§ **Your goal**
Below is a set of entries; give all of them again exactly.

§ **The records**
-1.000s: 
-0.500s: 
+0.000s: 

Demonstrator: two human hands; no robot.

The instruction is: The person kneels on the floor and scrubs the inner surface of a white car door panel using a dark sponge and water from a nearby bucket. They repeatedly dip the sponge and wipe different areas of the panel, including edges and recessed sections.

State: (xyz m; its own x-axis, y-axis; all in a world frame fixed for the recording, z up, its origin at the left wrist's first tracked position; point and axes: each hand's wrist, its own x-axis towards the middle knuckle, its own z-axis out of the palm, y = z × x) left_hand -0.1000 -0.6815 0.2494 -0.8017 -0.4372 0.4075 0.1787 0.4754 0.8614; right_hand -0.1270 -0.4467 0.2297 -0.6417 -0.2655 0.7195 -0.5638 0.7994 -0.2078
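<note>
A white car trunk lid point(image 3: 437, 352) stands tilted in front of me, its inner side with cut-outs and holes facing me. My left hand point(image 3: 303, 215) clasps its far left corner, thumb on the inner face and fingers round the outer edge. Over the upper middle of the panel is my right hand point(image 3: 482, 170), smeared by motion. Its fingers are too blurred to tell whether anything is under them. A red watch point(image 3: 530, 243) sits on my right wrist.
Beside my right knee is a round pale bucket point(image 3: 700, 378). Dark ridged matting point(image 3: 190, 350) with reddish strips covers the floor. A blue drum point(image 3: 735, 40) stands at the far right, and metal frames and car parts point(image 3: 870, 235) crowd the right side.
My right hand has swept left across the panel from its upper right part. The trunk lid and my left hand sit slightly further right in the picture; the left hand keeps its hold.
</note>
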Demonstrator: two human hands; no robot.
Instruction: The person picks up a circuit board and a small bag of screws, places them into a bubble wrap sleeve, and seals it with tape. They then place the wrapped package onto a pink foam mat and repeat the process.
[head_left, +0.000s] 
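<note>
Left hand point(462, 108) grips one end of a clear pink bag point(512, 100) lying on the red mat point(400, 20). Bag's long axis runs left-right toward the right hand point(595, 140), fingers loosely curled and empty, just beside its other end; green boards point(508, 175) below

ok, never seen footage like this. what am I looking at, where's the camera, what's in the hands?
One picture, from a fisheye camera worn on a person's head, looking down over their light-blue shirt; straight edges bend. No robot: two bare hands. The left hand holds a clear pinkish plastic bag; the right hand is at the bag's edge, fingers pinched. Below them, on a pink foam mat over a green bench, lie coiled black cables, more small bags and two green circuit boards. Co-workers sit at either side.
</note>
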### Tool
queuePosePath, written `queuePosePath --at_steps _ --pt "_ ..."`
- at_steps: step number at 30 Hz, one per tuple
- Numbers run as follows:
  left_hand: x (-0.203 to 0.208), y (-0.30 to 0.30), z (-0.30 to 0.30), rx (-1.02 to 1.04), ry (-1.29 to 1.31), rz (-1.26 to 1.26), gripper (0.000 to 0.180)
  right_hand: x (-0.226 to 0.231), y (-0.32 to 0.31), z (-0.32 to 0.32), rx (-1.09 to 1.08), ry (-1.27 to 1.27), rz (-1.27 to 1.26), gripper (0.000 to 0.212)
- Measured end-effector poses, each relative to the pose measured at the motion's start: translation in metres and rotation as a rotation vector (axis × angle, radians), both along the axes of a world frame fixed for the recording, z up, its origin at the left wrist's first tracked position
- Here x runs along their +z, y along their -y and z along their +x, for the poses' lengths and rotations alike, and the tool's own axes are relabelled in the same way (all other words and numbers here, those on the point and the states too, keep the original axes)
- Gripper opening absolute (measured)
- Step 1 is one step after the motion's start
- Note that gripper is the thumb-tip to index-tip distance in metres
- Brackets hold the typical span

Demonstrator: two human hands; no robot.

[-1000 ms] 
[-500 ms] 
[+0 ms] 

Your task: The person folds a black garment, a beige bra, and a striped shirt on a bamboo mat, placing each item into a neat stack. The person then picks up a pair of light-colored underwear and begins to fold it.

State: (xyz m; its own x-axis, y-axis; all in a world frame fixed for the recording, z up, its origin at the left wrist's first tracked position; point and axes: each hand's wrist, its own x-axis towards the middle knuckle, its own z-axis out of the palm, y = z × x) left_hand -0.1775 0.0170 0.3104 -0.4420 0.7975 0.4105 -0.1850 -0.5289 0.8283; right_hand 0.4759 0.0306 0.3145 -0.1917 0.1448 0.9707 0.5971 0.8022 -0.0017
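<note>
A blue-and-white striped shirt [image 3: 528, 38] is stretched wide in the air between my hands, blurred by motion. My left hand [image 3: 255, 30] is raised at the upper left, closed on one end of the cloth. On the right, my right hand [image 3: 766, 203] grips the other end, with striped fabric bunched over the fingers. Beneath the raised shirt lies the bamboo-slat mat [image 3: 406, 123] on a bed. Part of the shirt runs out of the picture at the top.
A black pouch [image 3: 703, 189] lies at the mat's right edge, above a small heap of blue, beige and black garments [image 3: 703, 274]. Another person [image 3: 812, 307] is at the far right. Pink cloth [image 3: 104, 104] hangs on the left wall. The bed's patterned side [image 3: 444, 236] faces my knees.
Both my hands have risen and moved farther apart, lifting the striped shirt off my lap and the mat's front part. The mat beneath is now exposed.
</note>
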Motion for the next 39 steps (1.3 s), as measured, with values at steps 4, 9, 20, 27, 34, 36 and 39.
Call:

§ **Written answer**
-1.000s: 
-0.500s: 
+0.000s: 

Demonstrator: two human hands; no robot.

The instruction is: The person kneels on the floor and scrubs the inner surface of a white car door panel using a dark sponge and water from a nearby bucket. They repeatedly dip the sponge and wipe different areas of the panel, including edges and recessed sections.

State: (xyz m; its own x-axis, y-axis; all in a world frame fixed for the recording, z up, its origin at the left wrist's first tracked position; point and axes: each hand's wrist, its own x-axis towards the middle knuckle, its own z-axis out of the palm, y = z × x) left_hand -0.1000 -0.6815 0.2494 -0.8017 -0.4372 0.4075 0.1787 0.4754 0.8614; right_hand -0.1270 -0.4467 0.2297 -0.6417 -0.2655 0.7195 -0.5638 0.7994 -0.2078
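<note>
A white car trunk lid point(image 3: 437, 352) stands tilted in front of me, its inner side with cut-outs and holes facing me. My left hand point(image 3: 303, 215) clasps its far left corner, thumb on the inner face and fingers round the outer edge. Over the upper middle of the panel is my right hand point(image 3: 482, 170), smeared by motion. Its fingers are too blurred to tell whether anything is under them. A red watch point(image 3: 530, 243) sits on my right wrist.
Beside my right knee is a round pale bucket point(image 3: 700, 378). Dark ridged matting point(image 3: 190, 350) with reddish strips covers the floor. A blue drum point(image 3: 735, 40) stands at the far right, and metal frames and car parts point(image 3: 870, 235) crowd the right side.
My right hand has swept left across the panel from its upper right part. The trunk lid and my left hand sit slightly further right in the picture; the left hand keeps its hold.
</note>
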Demonstrator: two human hands; no robot.
Instruction: The person picks up a circuit board and a small bag of screws, places them into a bubble wrap sleeve, and seals it with tape. They then place the wrapped package onto a pink foam mat and repeat the process.
[head_left, +0.000s] 
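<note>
Left hand point(462, 108) grips one end of a clear pink bag point(512, 100) lying on the red mat point(400, 20). Bag's long axis runs left-right toward the right hand point(595, 140), fingers loosely curled and empty, just beside its other end; green boards point(508, 175) below

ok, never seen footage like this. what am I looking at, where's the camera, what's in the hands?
One picture, from a fisheye camera worn on a person's head, looking down over their light-blue shirt; straight edges bend. No robot: two bare hands. The left hand holds a clear pinkish plastic bag; the right hand is at the bag's edge, fingers pinched. Below them, on a pink foam mat over a green bench, lie coiled black cables, more small bags and two green circuit boards. Co-workers sit at either side.
</note>
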### Tool
queuePosePath, written `queuePosePath --at_steps _ --pt "_ ..."`
- at_steps: step number at 30 Hz, one per tuple
- Numbers run as follows:
  left_hand: x (-0.203 to 0.208), y (-0.30 to 0.30), z (-0.30 to 0.30), rx (-1.02 to 1.04), ry (-1.29 to 1.31), rz (-1.26 to 1.26), gripper (0.000 to 0.180)
  right_hand: x (-0.226 to 0.231), y (-0.32 to 0.31), z (-0.32 to 0.32), rx (-1.09 to 1.08), ry (-1.27 to 1.27), rz (-1.27 to 1.26), gripper (0.000 to 0.212)
- Measured end-effector poses, each relative to the pose measured at the motion's start: translation in metres and rotation as a rotation vector (axis × angle, radians), both along the axes of a world frame fixed for the recording, z up, its origin at the left wrist's first tracked position
- Here x runs along their +z, y along their -y and z along their +x, for the poses' lengths and rotations alike, and the tool's own axes are relabelled in the same way (all other words and numbers here, those on the point and the states too, keep the original axes)
- Gripper opening absolute (measured)
- Step 1 is one step after the motion's start
- Note that gripper is the thumb-tip to index-tip distance in metres
- Brackets hold the typical span

Demonstrator: two human hands; no robot.

[-1000 ms] 
[-500 ms] 
[+0 ms] 

Your task: The person folds a black garment, a beige bra, and a striped shirt on a bamboo mat, placing each item into a neat stack. The person then picks up a pair of light-colored underwear and begins to fold it.

State: (xyz m; its own x-axis, y-axis; all in a world frame fixed for the recording, z up, its origin at the left wrist's first tracked position; point and axes: each hand's wrist, its own x-axis towards the middle knuckle, its own z-axis out of the palm, y = z × x) left_hand -0.1775 0.0170 0.3104 -0.4420 0.7975 0.4105 -0.1850 -0.5289 0.8283; right_hand 0.4759 0.0306 0.3145 -0.1917 0.1448 0.9707 0.5971 0.8022 -0.0017
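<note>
A blue-and-white striped shirt [image 3: 528, 38] is stretched wide in the air between my hands, blurred by motion. My left hand [image 3: 255, 30] is raised at the upper left, closed on one end of the cloth. On the right, my right hand [image 3: 766, 203] grips the other end, with striped fabric bunched over the fingers. Beneath the raised shirt lies the bamboo-slat mat [image 3: 406, 123] on a bed. Part of the shirt runs out of the picture at the top.
A black pouch [image 3: 703, 189] lies at the mat's right edge, above a small heap of blue, beige and black garments [image 3: 703, 274]. Another person [image 3: 812, 307] is at the far right. Pink cloth [image 3: 104, 104] hangs on the left wall. The bed's patterned side [image 3: 444, 236] faces my knees.
Both my hands have risen and moved farther apart, lifting the striped shirt off my lap and the mat's front part. The mat beneath is now exposed.
</note>
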Motion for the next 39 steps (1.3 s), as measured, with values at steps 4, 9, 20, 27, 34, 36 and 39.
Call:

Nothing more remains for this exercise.